• [Action item]: Apart from the pictures, print the data below exactly as given.

Items listed in a dataset
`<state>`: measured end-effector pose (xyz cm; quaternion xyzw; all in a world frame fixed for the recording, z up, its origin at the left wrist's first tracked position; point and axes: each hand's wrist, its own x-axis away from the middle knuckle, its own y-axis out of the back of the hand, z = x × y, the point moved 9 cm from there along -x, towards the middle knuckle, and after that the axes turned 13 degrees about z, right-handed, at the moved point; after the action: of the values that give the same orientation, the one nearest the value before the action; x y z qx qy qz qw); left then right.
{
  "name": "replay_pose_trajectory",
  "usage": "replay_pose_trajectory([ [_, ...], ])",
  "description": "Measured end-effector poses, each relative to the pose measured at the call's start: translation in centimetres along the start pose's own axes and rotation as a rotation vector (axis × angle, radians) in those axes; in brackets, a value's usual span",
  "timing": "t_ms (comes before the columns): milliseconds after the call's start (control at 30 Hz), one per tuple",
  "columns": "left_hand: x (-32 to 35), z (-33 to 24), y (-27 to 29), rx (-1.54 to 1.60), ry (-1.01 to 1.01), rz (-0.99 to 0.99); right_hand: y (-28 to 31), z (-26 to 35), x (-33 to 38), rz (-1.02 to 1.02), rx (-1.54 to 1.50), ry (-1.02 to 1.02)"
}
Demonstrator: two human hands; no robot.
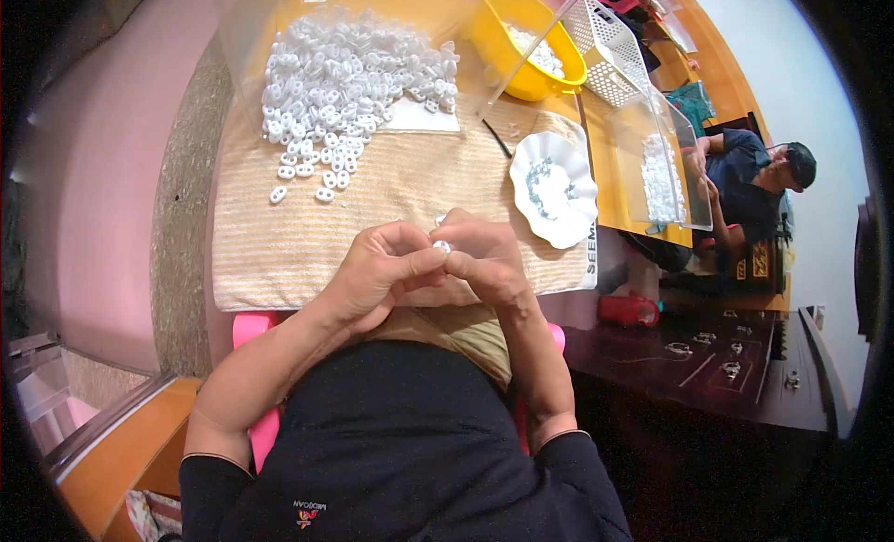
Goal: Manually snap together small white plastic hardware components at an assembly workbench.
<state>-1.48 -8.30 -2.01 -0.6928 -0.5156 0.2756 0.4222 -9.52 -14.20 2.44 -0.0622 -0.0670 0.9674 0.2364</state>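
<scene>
Above the near edge of a striped beige towel (265, 249), my left hand (372, 267) and my right hand (489, 263) meet, fingertips pinched together. Between them is a small white plastic piece (442, 248), largely covered by the fingers; both hands grip it. Ahead and to the left lies a big heap of white oval two-holed plastic pieces (354, 76), with several loose ones spread toward me. To the right of my hands stands a white scalloped dish (561, 227) holding tiny white and greyish parts too small to make out.
A yellow basin (486, 48) with white pieces sits at the far side, beside a white perforated basket (610, 48). Clear panels stand around the heap. At the right, a person (745, 183) in a dark shirt and cap works at a clear bin (700, 193) of white pieces.
</scene>
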Motion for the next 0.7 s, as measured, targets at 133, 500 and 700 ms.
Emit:
replay_pose_trajectory([
  [133,-0.2,0.0,0.3,-0.043,0.017,-0.023,0.3,-0.9,0.2,-0.004,-0.129,-0.133],
  [500,-0.4,0.3,0.5,0.040,0.037,-0.018,3.3,3.0,0.9,-0.281,0.145,-0.021],
  [700,-0.3,-0.2,0.6,-0.048,0.023,-0.017,9.0,12.0,2.2,-0.726,0.576,0.459],
])
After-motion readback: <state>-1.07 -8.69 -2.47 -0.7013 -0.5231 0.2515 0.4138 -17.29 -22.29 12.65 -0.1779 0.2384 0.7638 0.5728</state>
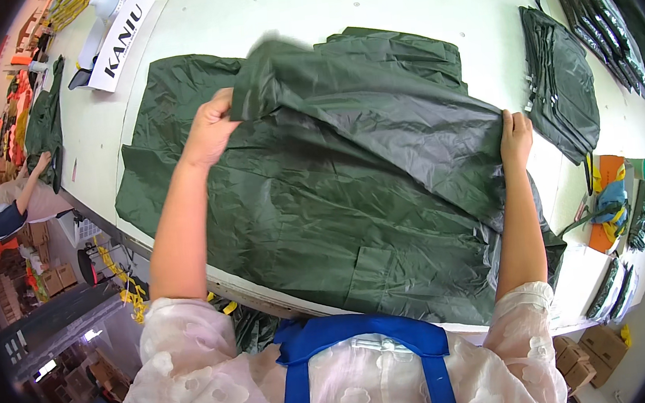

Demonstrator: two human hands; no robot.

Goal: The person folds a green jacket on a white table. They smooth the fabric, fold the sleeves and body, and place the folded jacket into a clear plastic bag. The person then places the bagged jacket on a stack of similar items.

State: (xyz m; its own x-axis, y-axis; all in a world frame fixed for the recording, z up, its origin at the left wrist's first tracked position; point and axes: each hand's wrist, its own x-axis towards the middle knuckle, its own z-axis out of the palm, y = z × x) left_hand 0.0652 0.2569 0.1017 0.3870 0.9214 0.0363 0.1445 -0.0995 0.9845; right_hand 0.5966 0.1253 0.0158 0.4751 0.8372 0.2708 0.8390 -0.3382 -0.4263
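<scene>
A dark green raincoat (291,197) of thin, shiny coated cloth lies spread over the white table (242,11). My left hand (212,127) pinches an edge of it near the upper left. On the far right, my right hand (516,136) grips another edge, fingers closed over the cloth. Between my two hands a panel of the coat is lifted, showing its greyer side, and its far corner is blurred by motion. A square pocket flap (370,273) shows near the front edge. At the back, more folded green cloth (401,50) sticks out beyond the lifted panel.
Right of the coat lies a stack of dark green pouches (559,78), with packed dark garments (601,27) beyond. An orange packet with blue and yellow cloth (610,201) is near the right edge. A white sign (119,46) stands back left. Another person (19,196) works at the far left.
</scene>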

• [Completed task]:
`<state>`: measured end-effector pose (xyz cm; quaternion xyzw; all in a world frame fixed for the recording, z up, its origin at the left wrist's first tracked position; point and axes: each hand's wrist, its own x-axis away from the middle knuckle, its own y-axis out of the back of the hand, z = x × y, the point moved 9 cm from there along -x, towards the middle knuckle, and after that the axes turned 13 degrees about z, right-handed, at the moved point; after the action: of the values that give the same orientation, the one nearest the value before the action; x y z qx qy qz qw); left then right.
{
  "name": "replay_pose_trajectory",
  "usage": "replay_pose_trajectory([ [_, ...], ])",
  "description": "Measured end-effector poses, each relative to the pose measured at the call's start: translation in centimetres along the start pose's own axes and rotation as a rotation vector (axis × angle, radians) in those axes; in brackets, a value's usual span",
  "timing": "t_ms (comes before the columns): milliseconds after the call's start (control at 30 Hz), one per tuple",
  "columns": "left_hand: x (-32 to 35), z (-33 to 24), y (-27 to 29), rx (-1.54 to 1.60), ry (-1.01 to 1.01), rz (-0.99 to 0.99); right_hand: y (-28 to 31), z (-26 to 35), x (-33 to 38), rz (-1.02 to 1.02), rx (-1.54 to 1.50), ry (-1.02 to 1.02)"
}
Demonstrator: two human hands; no robot.
Goal: Manually snap together small white plastic hardware components at an assembly workbench.
<state>-1.48 -8.30 -2.01 -0.6928 -0.5156 0.2756 0.4222 -9.52 -14.20 2.44 -0.0622 -0.0670 0.9674 0.2364</state>
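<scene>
Above the near edge of a striped beige towel (265, 249), my left hand (372, 267) and my right hand (489, 263) meet, fingertips pinched together. Between them is a small white plastic piece (442, 248), largely covered by the fingers; both hands grip it. Ahead and to the left lies a big heap of white oval two-holed plastic pieces (354, 76), with several loose ones spread toward me. To the right of my hands stands a white scalloped dish (561, 227) holding tiny white and greyish parts too small to make out.
A yellow basin (486, 48) with white pieces sits at the far side, beside a white perforated basket (610, 48). Clear panels stand around the heap. At the right, a person (745, 183) in a dark shirt and cap works at a clear bin (700, 193) of white pieces.
</scene>
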Motion for the next 0.7 s, as measured, targets at 133, 500 and 700 ms.
Emit:
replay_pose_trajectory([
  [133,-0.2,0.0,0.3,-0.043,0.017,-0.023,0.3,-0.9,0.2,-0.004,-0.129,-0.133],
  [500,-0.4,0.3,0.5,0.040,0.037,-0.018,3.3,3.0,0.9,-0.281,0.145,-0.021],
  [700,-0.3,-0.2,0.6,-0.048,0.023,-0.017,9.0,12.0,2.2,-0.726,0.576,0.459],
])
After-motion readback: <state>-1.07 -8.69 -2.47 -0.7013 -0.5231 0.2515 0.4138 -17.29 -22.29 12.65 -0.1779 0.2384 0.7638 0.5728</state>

Demonstrator: two human hands; no robot.

Goal: The person folds a green jacket on a white table. They smooth the fabric, fold the sleeves and body, and place the folded jacket into a clear plastic bag. The person then places the bagged jacket on a stack of similar items.

State: (xyz m; its own x-axis, y-axis; all in a world frame fixed for the recording, z up, its origin at the left wrist's first tracked position; point and axes: each hand's wrist, its own x-axis towards the middle knuckle, its own z-axis out of the palm, y = z × x) left_hand 0.0652 0.2569 0.1017 0.3870 0.9214 0.0363 0.1445 -0.0995 0.9845; right_hand 0.5966 0.1253 0.0158 0.4751 0.8372 0.2708 0.8390 -0.3382 -0.4263
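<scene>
A dark green raincoat (291,197) of thin, shiny coated cloth lies spread over the white table (242,11). My left hand (212,127) pinches an edge of it near the upper left. On the far right, my right hand (516,136) grips another edge, fingers closed over the cloth. Between my two hands a panel of the coat is lifted, showing its greyer side, and its far corner is blurred by motion. A square pocket flap (370,273) shows near the front edge. At the back, more folded green cloth (401,50) sticks out beyond the lifted panel.
Right of the coat lies a stack of dark green pouches (559,78), with packed dark garments (601,27) beyond. An orange packet with blue and yellow cloth (610,201) is near the right edge. A white sign (119,46) stands back left. Another person (19,196) works at the far left.
</scene>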

The exercise is complete.